◆ Action item ◆
Emit an exact copy of the lines running from the start of the records to the line containing "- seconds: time", both included.

--- Supplied information Enclosed Below ---

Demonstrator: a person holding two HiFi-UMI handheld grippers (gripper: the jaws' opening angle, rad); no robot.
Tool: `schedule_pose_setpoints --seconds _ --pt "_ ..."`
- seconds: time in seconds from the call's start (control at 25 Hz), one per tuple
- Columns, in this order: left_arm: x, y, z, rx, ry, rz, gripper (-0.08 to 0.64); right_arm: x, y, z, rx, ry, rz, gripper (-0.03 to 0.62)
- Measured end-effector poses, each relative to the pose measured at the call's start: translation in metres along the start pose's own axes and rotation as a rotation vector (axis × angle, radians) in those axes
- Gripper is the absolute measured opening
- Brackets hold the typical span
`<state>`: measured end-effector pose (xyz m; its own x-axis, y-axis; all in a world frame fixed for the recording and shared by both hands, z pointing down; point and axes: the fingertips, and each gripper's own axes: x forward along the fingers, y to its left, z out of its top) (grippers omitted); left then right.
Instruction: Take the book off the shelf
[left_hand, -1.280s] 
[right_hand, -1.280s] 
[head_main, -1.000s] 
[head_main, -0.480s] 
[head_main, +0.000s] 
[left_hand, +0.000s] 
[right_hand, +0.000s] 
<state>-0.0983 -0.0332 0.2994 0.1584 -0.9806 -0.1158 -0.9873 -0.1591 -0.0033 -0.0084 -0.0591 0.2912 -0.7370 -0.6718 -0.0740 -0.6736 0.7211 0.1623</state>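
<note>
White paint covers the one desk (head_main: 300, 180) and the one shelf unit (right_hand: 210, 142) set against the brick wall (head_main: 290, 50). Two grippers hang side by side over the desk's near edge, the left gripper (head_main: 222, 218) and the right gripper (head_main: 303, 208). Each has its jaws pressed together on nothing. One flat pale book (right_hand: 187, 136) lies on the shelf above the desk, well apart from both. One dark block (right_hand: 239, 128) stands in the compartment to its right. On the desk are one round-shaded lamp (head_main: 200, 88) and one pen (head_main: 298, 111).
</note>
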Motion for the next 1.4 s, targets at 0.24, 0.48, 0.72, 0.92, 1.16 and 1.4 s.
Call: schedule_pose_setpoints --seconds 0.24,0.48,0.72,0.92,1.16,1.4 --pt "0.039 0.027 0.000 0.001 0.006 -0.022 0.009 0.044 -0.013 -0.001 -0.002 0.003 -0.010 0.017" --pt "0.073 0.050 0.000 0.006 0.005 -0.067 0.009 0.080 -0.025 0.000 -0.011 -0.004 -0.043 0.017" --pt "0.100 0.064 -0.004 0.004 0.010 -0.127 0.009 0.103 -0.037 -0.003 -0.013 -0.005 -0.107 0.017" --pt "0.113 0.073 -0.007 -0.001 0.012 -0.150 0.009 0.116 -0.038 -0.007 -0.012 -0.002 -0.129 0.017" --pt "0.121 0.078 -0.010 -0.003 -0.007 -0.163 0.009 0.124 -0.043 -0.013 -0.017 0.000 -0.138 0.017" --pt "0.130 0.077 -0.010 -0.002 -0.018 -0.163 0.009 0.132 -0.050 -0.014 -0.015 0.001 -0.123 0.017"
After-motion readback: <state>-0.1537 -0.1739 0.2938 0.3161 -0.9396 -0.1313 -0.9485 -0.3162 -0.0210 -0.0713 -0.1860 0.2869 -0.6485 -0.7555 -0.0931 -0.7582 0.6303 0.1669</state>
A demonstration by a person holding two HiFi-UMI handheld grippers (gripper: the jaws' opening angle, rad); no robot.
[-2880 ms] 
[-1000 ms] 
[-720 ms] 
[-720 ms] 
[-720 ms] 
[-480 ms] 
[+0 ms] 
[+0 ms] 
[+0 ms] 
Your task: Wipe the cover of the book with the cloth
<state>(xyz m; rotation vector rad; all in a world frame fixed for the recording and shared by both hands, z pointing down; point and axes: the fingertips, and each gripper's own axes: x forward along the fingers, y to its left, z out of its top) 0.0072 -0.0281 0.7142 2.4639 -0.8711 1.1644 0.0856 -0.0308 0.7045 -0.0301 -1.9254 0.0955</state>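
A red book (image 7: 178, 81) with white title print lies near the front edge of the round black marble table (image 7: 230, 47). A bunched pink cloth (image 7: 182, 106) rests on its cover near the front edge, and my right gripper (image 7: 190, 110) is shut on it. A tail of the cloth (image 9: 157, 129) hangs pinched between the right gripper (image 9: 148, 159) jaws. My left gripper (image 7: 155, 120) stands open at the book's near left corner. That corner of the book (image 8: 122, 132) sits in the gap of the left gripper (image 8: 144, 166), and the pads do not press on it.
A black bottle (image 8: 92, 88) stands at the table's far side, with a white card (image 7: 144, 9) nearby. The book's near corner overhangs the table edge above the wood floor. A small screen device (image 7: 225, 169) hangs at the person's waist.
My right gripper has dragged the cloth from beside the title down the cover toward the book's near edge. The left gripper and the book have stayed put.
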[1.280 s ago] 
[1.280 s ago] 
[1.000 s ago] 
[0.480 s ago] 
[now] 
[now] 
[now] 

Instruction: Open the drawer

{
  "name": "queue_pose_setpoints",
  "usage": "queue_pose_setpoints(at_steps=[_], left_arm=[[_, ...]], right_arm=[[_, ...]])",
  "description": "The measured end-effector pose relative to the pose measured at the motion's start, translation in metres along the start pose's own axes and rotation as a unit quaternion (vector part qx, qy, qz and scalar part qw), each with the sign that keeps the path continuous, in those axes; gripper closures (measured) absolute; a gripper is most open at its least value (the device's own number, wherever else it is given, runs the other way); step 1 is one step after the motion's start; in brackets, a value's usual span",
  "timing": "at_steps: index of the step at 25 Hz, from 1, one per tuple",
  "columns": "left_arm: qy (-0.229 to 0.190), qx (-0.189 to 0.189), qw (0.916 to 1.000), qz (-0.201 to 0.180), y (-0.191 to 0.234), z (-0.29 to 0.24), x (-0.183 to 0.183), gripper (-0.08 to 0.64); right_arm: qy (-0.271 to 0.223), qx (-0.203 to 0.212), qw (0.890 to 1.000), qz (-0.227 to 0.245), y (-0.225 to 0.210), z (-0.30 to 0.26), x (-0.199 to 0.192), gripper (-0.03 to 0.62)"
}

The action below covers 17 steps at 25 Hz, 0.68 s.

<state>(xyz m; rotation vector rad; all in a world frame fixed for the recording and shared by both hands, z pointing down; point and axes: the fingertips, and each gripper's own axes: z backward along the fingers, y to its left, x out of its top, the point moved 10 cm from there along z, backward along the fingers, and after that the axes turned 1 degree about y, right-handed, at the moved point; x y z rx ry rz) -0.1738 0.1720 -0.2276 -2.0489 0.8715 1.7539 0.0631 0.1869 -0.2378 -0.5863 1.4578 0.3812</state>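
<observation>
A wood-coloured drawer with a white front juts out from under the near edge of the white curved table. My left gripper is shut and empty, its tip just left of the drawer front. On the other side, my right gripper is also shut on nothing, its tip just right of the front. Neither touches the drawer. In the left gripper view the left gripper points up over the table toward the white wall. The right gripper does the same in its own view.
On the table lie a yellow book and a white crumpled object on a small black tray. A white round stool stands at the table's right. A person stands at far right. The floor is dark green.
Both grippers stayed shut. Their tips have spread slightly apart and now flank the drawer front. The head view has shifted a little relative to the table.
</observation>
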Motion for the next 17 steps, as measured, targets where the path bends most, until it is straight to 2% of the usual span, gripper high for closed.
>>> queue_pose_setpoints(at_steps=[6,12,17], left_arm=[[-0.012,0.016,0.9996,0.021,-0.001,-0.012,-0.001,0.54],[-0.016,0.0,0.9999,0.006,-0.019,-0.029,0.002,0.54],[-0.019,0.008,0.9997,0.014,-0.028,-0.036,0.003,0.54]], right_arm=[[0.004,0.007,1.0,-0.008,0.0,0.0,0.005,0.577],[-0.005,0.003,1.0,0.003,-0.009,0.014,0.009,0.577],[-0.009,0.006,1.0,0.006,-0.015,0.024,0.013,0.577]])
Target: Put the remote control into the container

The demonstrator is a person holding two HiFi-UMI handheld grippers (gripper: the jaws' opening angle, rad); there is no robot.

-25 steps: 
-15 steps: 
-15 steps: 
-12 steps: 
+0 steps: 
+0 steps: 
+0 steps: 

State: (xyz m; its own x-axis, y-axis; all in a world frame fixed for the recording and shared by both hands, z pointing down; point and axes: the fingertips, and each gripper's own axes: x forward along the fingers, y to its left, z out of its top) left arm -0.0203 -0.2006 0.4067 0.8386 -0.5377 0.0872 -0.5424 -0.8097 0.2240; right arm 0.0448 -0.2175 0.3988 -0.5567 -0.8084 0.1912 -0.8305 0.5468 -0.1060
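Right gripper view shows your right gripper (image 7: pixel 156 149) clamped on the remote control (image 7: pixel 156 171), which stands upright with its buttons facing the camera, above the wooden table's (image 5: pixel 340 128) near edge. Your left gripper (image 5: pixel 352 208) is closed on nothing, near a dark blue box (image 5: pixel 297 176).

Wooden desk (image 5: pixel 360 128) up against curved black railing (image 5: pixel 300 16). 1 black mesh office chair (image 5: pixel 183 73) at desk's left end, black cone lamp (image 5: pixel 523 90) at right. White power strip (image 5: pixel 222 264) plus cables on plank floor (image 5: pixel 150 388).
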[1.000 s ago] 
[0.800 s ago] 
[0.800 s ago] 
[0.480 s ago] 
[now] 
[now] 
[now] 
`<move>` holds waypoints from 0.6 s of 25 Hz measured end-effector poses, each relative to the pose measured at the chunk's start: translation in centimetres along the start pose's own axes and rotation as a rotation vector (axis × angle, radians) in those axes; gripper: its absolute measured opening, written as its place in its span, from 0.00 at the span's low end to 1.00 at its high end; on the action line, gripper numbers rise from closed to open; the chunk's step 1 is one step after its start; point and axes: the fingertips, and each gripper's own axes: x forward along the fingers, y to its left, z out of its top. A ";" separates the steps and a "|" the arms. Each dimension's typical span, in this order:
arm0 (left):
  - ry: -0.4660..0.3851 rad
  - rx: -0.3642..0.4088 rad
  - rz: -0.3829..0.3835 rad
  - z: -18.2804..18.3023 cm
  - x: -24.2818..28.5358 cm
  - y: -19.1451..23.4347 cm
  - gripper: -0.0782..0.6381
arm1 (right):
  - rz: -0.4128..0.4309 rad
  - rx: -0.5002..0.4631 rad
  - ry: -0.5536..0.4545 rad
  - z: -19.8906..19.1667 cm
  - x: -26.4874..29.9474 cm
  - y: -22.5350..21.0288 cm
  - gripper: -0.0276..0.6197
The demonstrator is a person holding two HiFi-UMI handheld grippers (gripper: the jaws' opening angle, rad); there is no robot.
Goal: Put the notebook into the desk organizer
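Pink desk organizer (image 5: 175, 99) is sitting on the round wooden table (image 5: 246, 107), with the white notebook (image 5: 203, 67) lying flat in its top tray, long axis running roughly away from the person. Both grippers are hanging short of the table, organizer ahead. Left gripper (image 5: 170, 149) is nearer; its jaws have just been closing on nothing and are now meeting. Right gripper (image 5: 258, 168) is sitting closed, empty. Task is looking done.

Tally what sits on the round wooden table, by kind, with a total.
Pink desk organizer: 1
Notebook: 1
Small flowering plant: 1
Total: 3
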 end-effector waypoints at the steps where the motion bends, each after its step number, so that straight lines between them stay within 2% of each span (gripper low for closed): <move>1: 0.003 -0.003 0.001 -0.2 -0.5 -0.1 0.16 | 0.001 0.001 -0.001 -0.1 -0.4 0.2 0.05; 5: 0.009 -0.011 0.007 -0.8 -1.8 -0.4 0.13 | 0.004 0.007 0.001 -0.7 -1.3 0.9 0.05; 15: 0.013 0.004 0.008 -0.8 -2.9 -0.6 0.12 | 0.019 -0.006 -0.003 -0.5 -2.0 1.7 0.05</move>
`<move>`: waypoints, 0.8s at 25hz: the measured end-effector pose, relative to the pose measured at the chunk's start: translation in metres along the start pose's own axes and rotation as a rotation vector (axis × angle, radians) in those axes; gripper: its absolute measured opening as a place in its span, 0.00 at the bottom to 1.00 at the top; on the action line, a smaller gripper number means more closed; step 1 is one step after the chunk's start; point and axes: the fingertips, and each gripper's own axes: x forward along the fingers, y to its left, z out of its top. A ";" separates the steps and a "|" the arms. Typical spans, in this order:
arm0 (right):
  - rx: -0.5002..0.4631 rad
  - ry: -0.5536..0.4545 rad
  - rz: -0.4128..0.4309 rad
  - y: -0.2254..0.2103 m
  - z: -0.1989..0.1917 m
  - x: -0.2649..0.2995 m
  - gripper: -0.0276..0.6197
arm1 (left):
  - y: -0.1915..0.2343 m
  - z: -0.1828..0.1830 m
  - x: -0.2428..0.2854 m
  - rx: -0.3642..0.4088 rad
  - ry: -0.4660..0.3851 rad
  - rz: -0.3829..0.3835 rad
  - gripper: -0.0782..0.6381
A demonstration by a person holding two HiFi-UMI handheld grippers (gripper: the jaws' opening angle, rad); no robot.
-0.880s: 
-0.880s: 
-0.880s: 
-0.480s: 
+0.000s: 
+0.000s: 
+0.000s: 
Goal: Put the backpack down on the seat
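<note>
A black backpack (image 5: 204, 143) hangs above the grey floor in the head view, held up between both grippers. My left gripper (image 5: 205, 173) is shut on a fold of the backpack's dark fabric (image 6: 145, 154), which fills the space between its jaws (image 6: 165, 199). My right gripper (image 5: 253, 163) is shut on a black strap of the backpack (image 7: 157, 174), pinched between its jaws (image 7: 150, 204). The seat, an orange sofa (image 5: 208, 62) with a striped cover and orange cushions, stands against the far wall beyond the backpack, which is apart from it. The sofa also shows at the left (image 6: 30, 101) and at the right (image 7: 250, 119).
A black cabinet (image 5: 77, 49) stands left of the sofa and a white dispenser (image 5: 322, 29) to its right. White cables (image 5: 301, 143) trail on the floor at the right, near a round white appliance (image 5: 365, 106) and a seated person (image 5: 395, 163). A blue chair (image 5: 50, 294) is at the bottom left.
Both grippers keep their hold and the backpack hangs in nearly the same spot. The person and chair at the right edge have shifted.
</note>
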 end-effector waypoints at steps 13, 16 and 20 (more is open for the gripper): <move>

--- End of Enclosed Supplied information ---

◆ Exercise result ◆
Demonstrator: a person holding two HiFi-UMI handheld grippers (gripper: the jaws' opening angle, rad); no robot.
Tool: `schedule_pose_setpoints --seconds _ --pt "_ ..."`
- seconds: time in seconds from the call's start (control at 25 Hz), one per tuple

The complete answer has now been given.